[Supplied information — start]
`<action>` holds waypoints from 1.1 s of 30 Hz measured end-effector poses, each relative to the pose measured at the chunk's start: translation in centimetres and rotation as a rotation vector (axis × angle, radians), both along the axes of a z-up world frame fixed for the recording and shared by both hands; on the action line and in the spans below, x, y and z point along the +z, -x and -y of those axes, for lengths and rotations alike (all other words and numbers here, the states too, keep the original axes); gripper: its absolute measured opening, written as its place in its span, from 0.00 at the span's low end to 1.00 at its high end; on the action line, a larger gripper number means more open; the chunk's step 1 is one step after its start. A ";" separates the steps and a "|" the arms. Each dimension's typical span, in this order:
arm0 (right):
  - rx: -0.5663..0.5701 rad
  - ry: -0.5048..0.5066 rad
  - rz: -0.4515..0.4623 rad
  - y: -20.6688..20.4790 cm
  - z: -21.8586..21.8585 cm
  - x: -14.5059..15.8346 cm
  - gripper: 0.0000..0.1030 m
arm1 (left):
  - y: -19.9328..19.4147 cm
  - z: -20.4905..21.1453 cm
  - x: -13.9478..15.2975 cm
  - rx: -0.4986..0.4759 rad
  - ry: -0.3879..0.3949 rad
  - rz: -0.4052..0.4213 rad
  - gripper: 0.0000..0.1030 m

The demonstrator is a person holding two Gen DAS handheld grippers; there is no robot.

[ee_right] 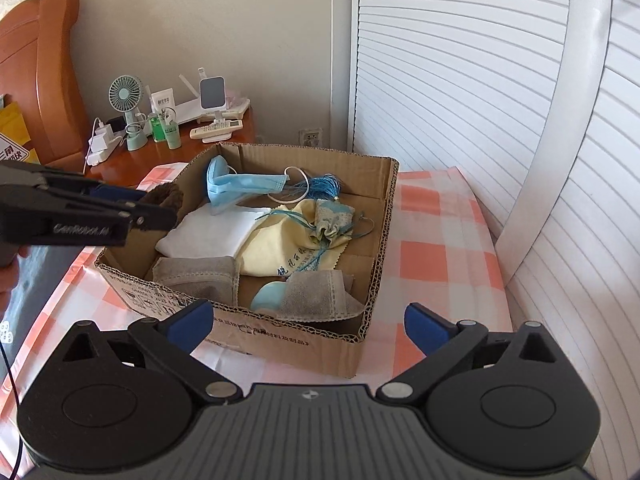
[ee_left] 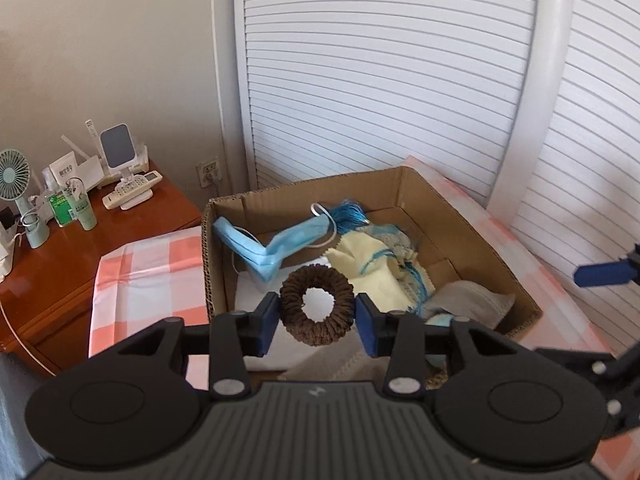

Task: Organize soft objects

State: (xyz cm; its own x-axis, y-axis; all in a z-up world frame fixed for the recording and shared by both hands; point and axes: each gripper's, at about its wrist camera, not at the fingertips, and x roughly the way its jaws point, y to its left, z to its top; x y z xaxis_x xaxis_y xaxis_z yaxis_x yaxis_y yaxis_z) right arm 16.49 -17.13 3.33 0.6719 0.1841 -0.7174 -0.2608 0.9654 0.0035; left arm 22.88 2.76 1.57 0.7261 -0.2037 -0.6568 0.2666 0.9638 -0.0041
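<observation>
The left gripper (ee_left: 316, 316) is clamping a brown hair scrunchie (ee_left: 317, 305) between its blue pads, holding it just above the near left edge of an open cardboard box (ee_right: 372, 248). Inside the box are lying a blue face mask (ee_right: 240, 186), a white cloth (ee_right: 216, 230), a pale yellow cloth (ee_right: 276, 248) and a small drawstring pouch (ee_right: 334, 220). The right gripper (ee_right: 308, 322) is hovering before the box, jaws spread wide, gripping nothing. A nightstand (ee_left: 52, 264) is standing behind
</observation>
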 end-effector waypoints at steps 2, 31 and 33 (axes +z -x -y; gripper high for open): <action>-0.009 0.009 0.000 0.2 -0.1 0.0 1.00 | -0.2 -0.1 -0.2 0.044 -0.009 0.024 0.87; -0.264 0.036 0.014 6.4 -1.7 1.0 1.00 | 12.0 0.2 1.1 0.230 -0.064 -0.023 0.99; -0.264 0.034 0.024 6.6 -1.7 1.2 1.00 | 12.1 0.4 1.2 0.229 -0.064 -0.021 0.99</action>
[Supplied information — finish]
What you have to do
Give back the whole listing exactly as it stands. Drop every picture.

Response below
`<action>` holds waypoints from 1.1 s of 30 Hz measured end-effector poses, each relative to the pose measured at the chunk's start: translation in centimetres and rotation as a rotation vector (axis × angle, radians), both along the axes of a z-up world frame fixed for the recording and shared by both hands; on the action line and in the spans below, x, y and z point along the +z, -x and -y of those axes, for lengths and rotations alike (all other words and numbers here, the states too, keep the original axes); gripper: its absolute measured opening, written as its place in its span, from 0.00 at the span's low end to 1.00 at its high end; on the action line, a larger gripper number means more open; the chunk's step 1 is one step after its start. A ";" separates the steps and a "|" the arms. Each dimension's typical span, in this order:
arm0 (right):
  - rx: -0.5663..0.5701 rad
  - ry: -0.5048..0.5066 rad
  - rz: -0.4515..0.4623 rad
  - y: -20.6688..20.4790 cm
  - z: -21.8586..21.8585 cm
  - x: -14.5059..15.8346 cm
  - gripper: 0.0000..0.1030 m
arm1 (left):
  - y: -19.9328..19.4147 cm
  - z: -20.4905..21.1453 cm
  - x: -13.9478..15.2975 cm
  - rx: -0.4986..0.4759 rad
  - ry: -0.3879..0.3949 rad
  - rz: -0.4052..0.4213 rad
  - gripper: 0.0000..0.1030 m

The demonstrator is a person holding two Gen DAS handheld grippers; there is no robot.

[ee_right] 
[ee_left] 

Task: Organize soft objects

State: (xyz cm; its own x-axis, y-axis; all in a z-up world frame fixed for the recording and shared by both hands; point and axes: each gripper's, at about its wrist camera, not at the fingertips, and x roughly the way its jaws point, y to its left, z to its top; x y z xaxis_x xaxis_y xaxis_z yaxis_x yaxis_y yaxis_z) right arm 16.49 -17.13 3.33 0.6719 0.1841 -0.7174 -0.2608 0.9654 0.0035; left arm 22.88 2.76 1.57 0.7261 -0.2037 -0.6568 0.2666 0.9638 -0.0041
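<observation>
The left gripper (ee_left: 316, 316) is clamping a brown hair scrunchie (ee_left: 317, 305) between its blue pads, holding it just above the near left edge of an open cardboard box (ee_right: 372, 248). Inside the box are lying a blue face mask (ee_right: 240, 186), a white cloth (ee_right: 216, 230), a pale yellow cloth (ee_right: 276, 248) and a small drawstring pouch (ee_right: 334, 220). The right gripper (ee_right: 308, 322) is hovering before the box, jaws spread wide, gripping nothing. A nightstand (ee_left: 52, 264) is standing behind
</observation>
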 end-effector waypoints at steps 2, 31 and 33 (axes +z -x -y; gripper high for open): <action>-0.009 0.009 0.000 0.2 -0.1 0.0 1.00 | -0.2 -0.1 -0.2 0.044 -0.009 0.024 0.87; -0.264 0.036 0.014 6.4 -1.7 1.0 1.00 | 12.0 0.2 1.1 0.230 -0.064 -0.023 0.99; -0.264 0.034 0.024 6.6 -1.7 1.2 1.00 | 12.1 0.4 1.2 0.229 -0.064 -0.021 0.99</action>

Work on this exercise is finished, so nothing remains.